_DATASET CONTENT_
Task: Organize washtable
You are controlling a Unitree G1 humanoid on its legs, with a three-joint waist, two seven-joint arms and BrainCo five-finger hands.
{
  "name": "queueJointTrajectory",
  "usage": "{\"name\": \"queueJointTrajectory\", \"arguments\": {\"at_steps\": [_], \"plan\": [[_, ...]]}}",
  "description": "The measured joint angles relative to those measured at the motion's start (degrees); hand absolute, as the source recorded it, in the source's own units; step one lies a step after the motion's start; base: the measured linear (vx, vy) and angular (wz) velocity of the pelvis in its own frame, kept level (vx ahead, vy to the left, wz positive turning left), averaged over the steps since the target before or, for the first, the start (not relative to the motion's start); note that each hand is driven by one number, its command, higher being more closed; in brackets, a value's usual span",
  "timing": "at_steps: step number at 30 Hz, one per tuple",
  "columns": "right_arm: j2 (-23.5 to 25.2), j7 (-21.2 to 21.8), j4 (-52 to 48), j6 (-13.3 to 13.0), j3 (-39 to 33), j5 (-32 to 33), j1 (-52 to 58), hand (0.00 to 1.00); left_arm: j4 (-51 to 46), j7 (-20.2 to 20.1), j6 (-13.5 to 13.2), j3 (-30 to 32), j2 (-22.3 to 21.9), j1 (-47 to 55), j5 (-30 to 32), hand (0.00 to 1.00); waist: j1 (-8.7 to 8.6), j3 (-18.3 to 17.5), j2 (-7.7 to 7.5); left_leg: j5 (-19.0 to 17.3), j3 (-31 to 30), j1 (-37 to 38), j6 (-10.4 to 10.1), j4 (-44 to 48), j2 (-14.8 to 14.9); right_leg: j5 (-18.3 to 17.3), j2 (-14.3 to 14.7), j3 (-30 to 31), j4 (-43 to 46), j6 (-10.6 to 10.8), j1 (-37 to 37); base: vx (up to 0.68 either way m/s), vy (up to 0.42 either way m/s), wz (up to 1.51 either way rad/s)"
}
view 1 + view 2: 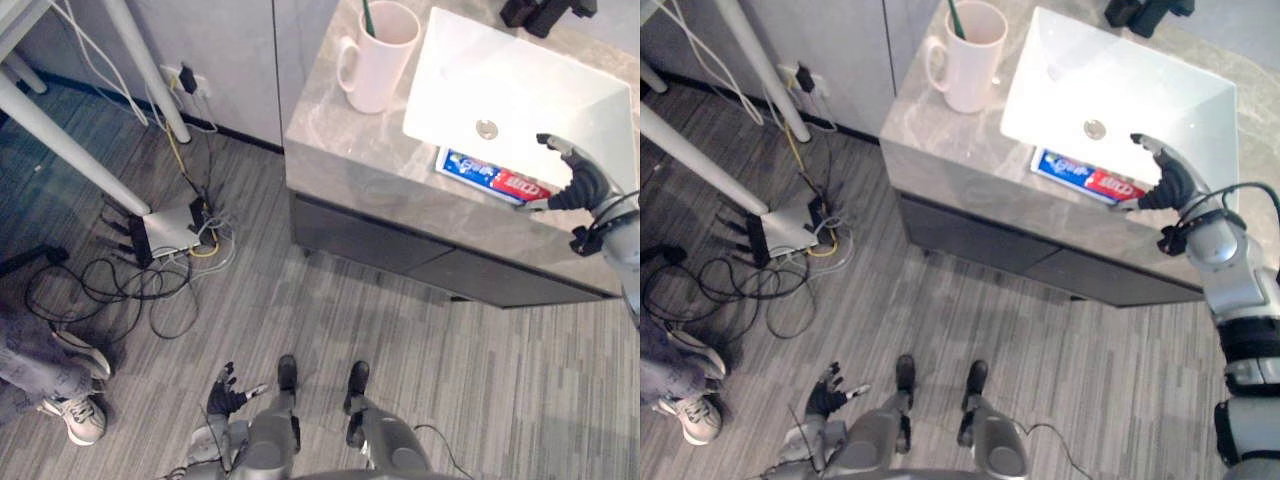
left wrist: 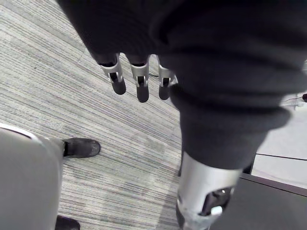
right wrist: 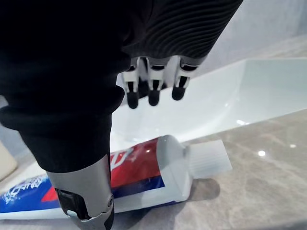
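A: Right hand is up at the washtable, hovering over the toothpaste tube; fingers loosely extended, gently bent, nothing in them.

B: And the tube lies flat on the stone counter, just in front of the white basin, cap end towards the hand; the thumb hangs close by the tube, though whether it touches I cannot tell.

A: Left hand?

B: Low at the robot's side above the floor; fingers spread, empty, idle.

A: So the step in hand, I'd say, is the reach for the toothpaste; the grasp is not yet made.

B: Agreed; the tidying looks barely begun; the mug stands well apart at the other end of the counter with a green toothbrush in it, a likely home for the tube.

A: Next move calls for a drop onto the tube, fingers one side, thumb the other; close near the cap, where the body is firmer.

B: Flat tube on slick stone, mind; it may skate towards the basin if nudged before the pinch closes; then a lift and a carry across to the mug.
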Motion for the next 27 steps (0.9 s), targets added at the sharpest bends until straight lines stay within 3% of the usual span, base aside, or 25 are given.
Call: {"name": "queueJointTrajectory", "arguments": {"at_steps": [10,11,17,27], "plan": [[0.1,-0.1,0.0,0.0,0.2,0.1,-0.1,0.00,0.0,0.0,0.0,0.0,0.3,-0.6,0.0,0.00,-0.02,1.1,-0.05,0.0,-0.1,-0.3,0.0,0.0,0.0,0.0,0.0,0.0,0.0,0.0,-0.3,0.02,0.006,0.00],[0.1,-0.1,0.0,0.0,0.2,0.1,-0.1,1.00,0.0,0.0,0.0,-0.1,0.4,-0.6,0.0,0.00,-0.01,1.1,-0.09,0.0,-0.1,-0.3,0.0,0.0,0.1,0.0,0.1,0.0,0.0,0.0,-0.3,0.06,0.008,0.00],[0.1,0.0,-0.5,-0.4,1.0,0.8,-0.1,1.00,0.0,0.0,0.0,-0.1,1.1,-0.9,0.0,0.00,-0.12,1.6,-0.82,-0.1,0.2,-0.7,-0.3,0.0,0.1,0.0,0.1,0.2,0.1,-0.1,-0.8,0.04,0.009,-0.02],[0.0,-0.1,-2.3,-0.6,2.2,2.2,-1.4,1.00,0.2,0.3,0.2,0.0,1.1,-1.4,0.0,0.00,-0.06,1.8,-0.48,0.2,-0.2,-2.0,-0.3,0.0,1.8,0.2,1.1,1.4,0.9,-0.3,-2.4,0.06,-0.010,0.01]]}}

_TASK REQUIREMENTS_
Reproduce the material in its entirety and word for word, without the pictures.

_RESPONSE TO THE EXERCISE_
Task: Organize washtable
You are controlling a Unitree G1 humanoid on its legs, with a three-joint waist, two seven-joint arms and BrainCo five-finger hands.
{
  "name": "queueJointTrajectory",
  "usage": "{\"name\": \"queueJointTrajectory\", \"arguments\": {\"at_steps\": [_], \"plan\": [[_, ...]]}}",
  "description": "The measured joint angles relative to those measured at the motion's start (degrees); hand absolute, as the source recorded it, in the source's own units; step one lies a step after the motion's start; base: the measured linear (vx, vy) and angular (wz) velocity of the pelvis in its own frame, kept level (vx ahead, vy to the left, wz positive turning left), averaged over the steps since the target before or, for the first, the start (not relative to the motion's start); note that each hand is driven by one number, its command, higher being more closed; in brackets, a value's usual span",
  "timing": "at_steps: step number at 30 Hz, one per tuple",
  "columns": "right_arm: j2 (-23.5 to 25.2), j7 (-21.2 to 21.8), j4 (-52 to 48), j6 (-13.3 to 13.0), j3 (-39 to 33), j5 (-32 to 33), j1 (-52 to 58), hand (0.00 to 1.00); left_arm: j4 (-51 to 46), j7 (-20.2 to 20.1), j6 (-13.5 to 13.2), j3 (-30 to 32), j2 (-22.3 to 21.9), j1 (-47 to 55), j5 (-30 to 32), hand (0.00 to 1.00); waist: j1 (-8.7 to 8.6), j3 (-18.3 to 17.5), j2 (-7.7 to 7.5); left_leg: j5 (-19.0 to 17.3), j3 (-31 to 30), j1 (-37 to 38), j6 (-10.4 to 10.1), j4 (-44 to 48), j2 (-14.8 to 14.9); right_leg: j5 (-18.3 to 17.3), j2 (-14.3 to 14.7), j3 (-30 to 31), j4 (-43 to 46), j6 (-10.6 to 10.8), j1 (-37 to 37); base: vx (up to 0.68 either way m/s), vy (up to 0.42 either way m/s), wz (up to 1.51 either way rad/s)"
}
view 1 + view 2: 
left wrist: 
right wrist: 
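A: Right hand is up at the washtable, hovering over the toothpaste tube; fingers loosely extended, gently bent, nothing in them.

B: And the tube lies flat on the stone counter, just in front of the white basin, cap end towards the hand; the thumb hangs close by the tube, though whether it touches I cannot tell.

A: Left hand?

B: Low at the robot's side above the floor; fingers spread, empty, idle.

A: So the step in hand, I'd say, is the reach for the toothpaste; the grasp is not yet made.

B: Agreed; the tidying looks barely begun; the mug stands well apart at the other end of the counter with a green toothbrush in it, a likely home for the tube.

A: Next move calls for a drop onto the tube, fingers one side, thumb the other; close near the cap, where the body is firmer.

B: Flat tube on slick stone, mind; it may skate towards the basin if nudged before the pinch closes; then a lift and a carry across to the mug.
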Motion for the next 27 steps (0.9 s), targets added at the sharpest bends until straight lines stay within 3% of the usual span, base aside, or 25 are given.
Call: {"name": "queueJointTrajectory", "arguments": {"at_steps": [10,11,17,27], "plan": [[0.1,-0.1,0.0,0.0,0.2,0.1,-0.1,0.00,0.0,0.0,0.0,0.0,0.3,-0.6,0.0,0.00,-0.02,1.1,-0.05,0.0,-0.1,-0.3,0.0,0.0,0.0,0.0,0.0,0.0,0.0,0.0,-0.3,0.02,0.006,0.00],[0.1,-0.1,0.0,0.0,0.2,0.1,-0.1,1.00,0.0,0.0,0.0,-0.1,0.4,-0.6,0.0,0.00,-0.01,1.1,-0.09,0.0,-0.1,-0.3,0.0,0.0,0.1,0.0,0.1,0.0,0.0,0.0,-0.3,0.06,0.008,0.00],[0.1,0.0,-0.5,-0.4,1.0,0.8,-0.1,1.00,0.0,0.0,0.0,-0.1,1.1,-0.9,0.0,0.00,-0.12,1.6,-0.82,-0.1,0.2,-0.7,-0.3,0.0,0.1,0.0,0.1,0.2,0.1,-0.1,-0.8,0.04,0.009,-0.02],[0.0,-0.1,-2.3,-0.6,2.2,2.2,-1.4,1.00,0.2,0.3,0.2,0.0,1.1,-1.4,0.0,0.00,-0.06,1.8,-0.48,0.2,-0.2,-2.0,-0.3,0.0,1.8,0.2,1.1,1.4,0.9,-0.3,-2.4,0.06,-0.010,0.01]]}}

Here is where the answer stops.